Africa holds some of the world’s richest renewable resources and critical minerals, yet it continues to attract less than 3 per cent of global foreign direct investment.
This gap reflects not a lack of opportunity, but structural barriers, including fragmented regulation, weak project pipelines and limited long-dated financing options.
Repricing risk, not rewriting the story
One of the most persistent challenges remains Africa’s risk premium.
Too often, the cost of capital applied to African assets reflects perception rather than performance.
Political risk is overstated, liquidity risk is misunderstood and diversification benefits are underappreciated.
Breaking this cycle requires evidence, not rhetoric. Consistent policy execution, transparent foreign exchange regimes, credible fiscal frameworks and functioning capital markets all help narrow the gap between perceived and actual risk.

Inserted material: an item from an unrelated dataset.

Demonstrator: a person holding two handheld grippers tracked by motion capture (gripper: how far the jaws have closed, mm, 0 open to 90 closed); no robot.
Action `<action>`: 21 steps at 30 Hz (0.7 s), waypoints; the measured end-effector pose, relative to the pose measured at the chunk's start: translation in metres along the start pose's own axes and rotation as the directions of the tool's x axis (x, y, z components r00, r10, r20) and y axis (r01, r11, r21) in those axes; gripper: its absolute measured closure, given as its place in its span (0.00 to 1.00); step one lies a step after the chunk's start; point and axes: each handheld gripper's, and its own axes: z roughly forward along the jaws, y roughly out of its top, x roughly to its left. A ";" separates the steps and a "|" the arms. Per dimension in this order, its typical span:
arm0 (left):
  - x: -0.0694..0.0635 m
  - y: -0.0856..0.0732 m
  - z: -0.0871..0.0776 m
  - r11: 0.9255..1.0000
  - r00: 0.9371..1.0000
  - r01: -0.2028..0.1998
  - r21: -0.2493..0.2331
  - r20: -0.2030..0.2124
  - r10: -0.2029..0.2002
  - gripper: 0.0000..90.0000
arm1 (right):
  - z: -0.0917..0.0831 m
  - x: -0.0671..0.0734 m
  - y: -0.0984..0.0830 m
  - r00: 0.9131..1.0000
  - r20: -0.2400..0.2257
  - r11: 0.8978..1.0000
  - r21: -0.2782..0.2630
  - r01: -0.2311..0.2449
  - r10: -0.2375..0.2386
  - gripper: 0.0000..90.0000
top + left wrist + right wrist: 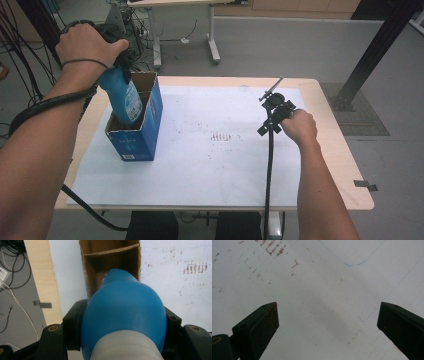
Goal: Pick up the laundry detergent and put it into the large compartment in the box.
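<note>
overhead, left tongs (122, 340) clamp a blue bottle (121, 97), label unreadable, in a box (134, 135); right tongs (328, 327) gape wide.

The right gripper (328, 327) hangs over a white sheet (319, 285), its two black jaws rising at 7 and 4 o'clock, wide apart with nothing between them. Brown specks (274, 250) dot the sheet toward 11 o'clock, and a thin blue line (352, 264) curves near 1 o'clock.
</note>
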 end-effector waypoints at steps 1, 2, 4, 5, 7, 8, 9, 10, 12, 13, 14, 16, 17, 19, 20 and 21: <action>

Where these conditions are present, capital has shown a willingness to engage on longer tenors and at lower returns.
The African Markets Conference has increasingly become a forum where this shift from aspiration to execution is debated with necessary precision.
By convening finance ministers, central bankers, global investors and development institutions, it has helped move the conversation away from intent and towards mechanisms, including how projects are structured, how risks are shared and how capital can both enter and exit markets efficiently.
From promise to performance
Africa does not lack opportunity, nor does it lack capital. What it lacks is the financial architecture to connect the two at scale.
Deepening capital markets is central to that task. It underpins macroeconomic resilience, supports private sector growth and enables the long-term financing required for infrastructure and the energy transition.
The reform era has concluded. The next decade will be driven by implementation, growth, and integrity.
Africa’s future will not be determined by its potential, which has long been recognised, but by its ability to mobilise capital efficiently, transparently and at pace.
That is the challenge now before the continent, and the opportunity that will define its economic trajectory for years to come.